Достигнув Торжка, эти казаки предложили возглавить их самовольный поход «на немцев» сыну боярскому Леонтию Степановичу Плещееву. Представитель сильно размножившегося, а потому и несколько обедневшего знатного боярского рода Леонтий с товарищем только что прибыл в Торжок в надежде вступить во владение вновь пожалованными им в Бежецком Верхе поместьями, по встретил препятствие со стороны местною воеводы — «для того, что теми поместьями владел он сам». Прежде, в Смуту, Плещеев почти год находился в плену в Тушинском лагере[46], так что казаки, скорее всего, хорошо знали и его, и его родственников — воевод различных самозванцев. Леонтий принял их приглашение и 3 марта повел отряд на север, к занятой шведами Удомле — волости в Бежецкой пятине недалеко от границы с Новоторжским уездом.

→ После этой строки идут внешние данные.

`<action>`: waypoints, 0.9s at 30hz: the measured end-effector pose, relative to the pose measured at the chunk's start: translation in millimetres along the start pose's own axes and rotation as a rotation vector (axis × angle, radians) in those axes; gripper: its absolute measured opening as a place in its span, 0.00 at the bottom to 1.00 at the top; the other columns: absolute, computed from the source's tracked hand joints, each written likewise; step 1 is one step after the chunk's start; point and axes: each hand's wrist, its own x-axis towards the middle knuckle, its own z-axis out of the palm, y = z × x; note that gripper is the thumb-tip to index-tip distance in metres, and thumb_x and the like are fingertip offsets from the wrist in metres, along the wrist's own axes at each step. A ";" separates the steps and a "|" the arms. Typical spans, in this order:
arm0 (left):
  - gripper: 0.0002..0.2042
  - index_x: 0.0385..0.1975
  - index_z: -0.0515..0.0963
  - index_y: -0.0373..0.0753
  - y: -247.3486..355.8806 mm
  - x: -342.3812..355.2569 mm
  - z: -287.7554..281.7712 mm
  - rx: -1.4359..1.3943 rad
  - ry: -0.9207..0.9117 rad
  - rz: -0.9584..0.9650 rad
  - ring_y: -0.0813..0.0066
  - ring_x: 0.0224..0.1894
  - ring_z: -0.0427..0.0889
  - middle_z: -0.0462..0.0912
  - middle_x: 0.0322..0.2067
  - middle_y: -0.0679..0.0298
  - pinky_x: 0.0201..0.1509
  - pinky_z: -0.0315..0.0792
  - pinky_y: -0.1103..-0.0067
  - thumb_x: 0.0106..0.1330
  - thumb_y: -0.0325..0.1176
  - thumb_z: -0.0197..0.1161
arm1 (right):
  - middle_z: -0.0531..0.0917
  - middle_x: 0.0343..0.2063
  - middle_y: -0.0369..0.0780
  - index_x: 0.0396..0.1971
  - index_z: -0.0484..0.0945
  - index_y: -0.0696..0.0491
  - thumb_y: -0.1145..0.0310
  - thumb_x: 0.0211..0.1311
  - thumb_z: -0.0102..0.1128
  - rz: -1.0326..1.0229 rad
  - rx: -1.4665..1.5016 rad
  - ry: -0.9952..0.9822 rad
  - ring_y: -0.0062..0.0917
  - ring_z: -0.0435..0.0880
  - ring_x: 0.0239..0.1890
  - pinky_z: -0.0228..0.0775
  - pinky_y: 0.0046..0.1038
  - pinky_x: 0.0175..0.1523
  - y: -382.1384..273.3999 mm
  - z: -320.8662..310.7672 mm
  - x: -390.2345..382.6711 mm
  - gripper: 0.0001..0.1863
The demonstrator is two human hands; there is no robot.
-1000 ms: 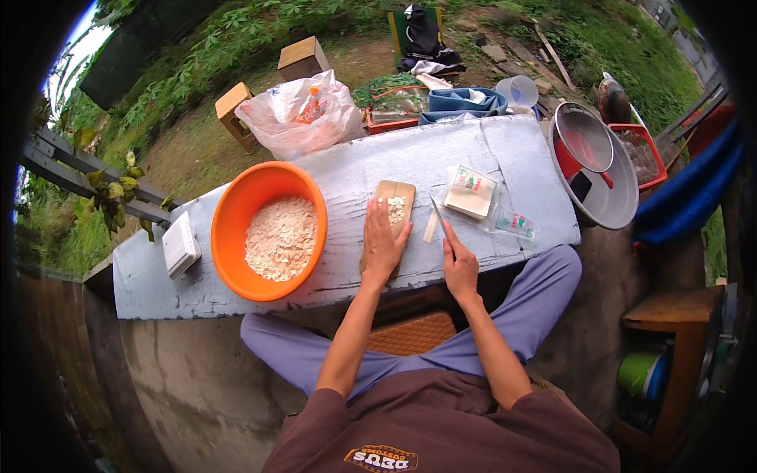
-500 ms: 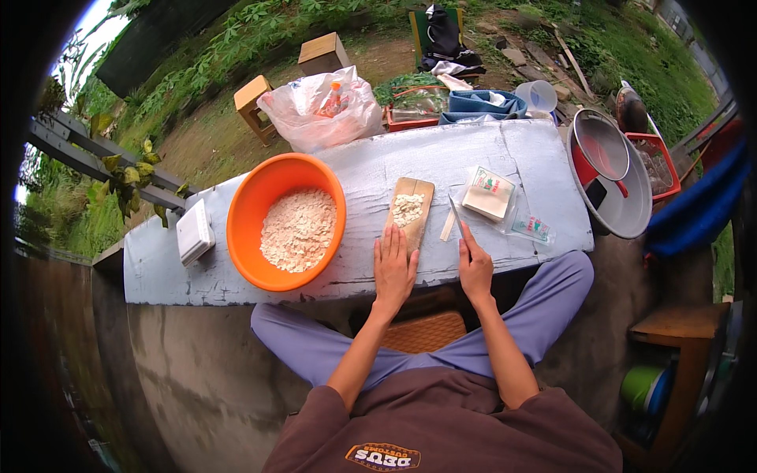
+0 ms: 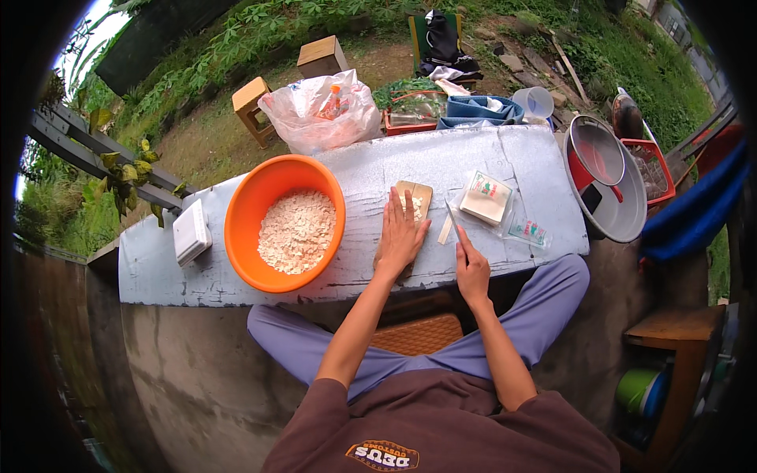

Волость Удомля включала в себя несколько погостов (приходов, объединявших окрестные деревни), а также два небольших монастыря. Скорее всего, казаки укрепились на месте одного из них, омываемом с трех сторон водами озер Удомля и Песьво. При монастырях существовали дворы и «рядки», а озера были богаты рыбой, что давало возможность прокормиться, не нарушая казачьей заповеди па крестьянский труд. Как вольным людям, осаждавшим Москву, стало известно о выгодах этого места, может прояснить история этих земель.
После присоединения Новгородского государства к Москве Удомля, конфискованная у новгородского архиепископа, долгое время была «черной волостью», оброк с которой шел на содержание наместника. Однако, с отменой наместничеств (1556 г.) все эти земли пошли в поместную раздачу, причем значительную часть испомещенных составили астраханские татары и новокрещены: Иван Грозный активно использовал служилых татар в Ливонской войне 1558–1583 гг. Такая перемена нанесла жесточайший улар по местному населению волости, которая к концу войны практически запустела. Этому способствовала и частая смена личного состава помещиков, первая — при опричном погроме Новгорода (1570 г.), а вторая — в конце Ливонской войны. В 1583 г. после поражения от Стефана Батория и эвакуации русского населения «ливонских городов», на земли волости были переведены татары-новокрещены из-под Юрьева Ливонского и конные «говейские казаки»[47]. Последние представляли собой отряд вольных людей, которых в 1578–1579 гг. царские воеводы прибрали в гарнизон крепости Говье (Адзель, ныне пос. Гауйена в Латвии) нести конную службу за счет завоеванных деревень и денежного жалования[48]. Поскольку подобные «приборные» казаки и прочие разные люди старой службы, вообще, занимали видное место в станицах вольных людей Смутного времени, кто-то из них, по всей видимости, и привел ватагу Плещеева на Удомлю.
Должно быть, шведы не ожидали нападения: по словам Плещеева, новоторжцы давно уже «с немцами ссылались и всякими товары торговали без ведома бояр». Изгнав их из Удомли, казаки, по обычаю Подмосковных ополчений, соорудили полевое укрепление из вала и частокола («острожек») и принялись за «сбор кормов» и прочие привычные реквизиции «в пользу ратных людей». При всех мерах обороны, они явно не думали, что окажутся в эпицентре военных событий.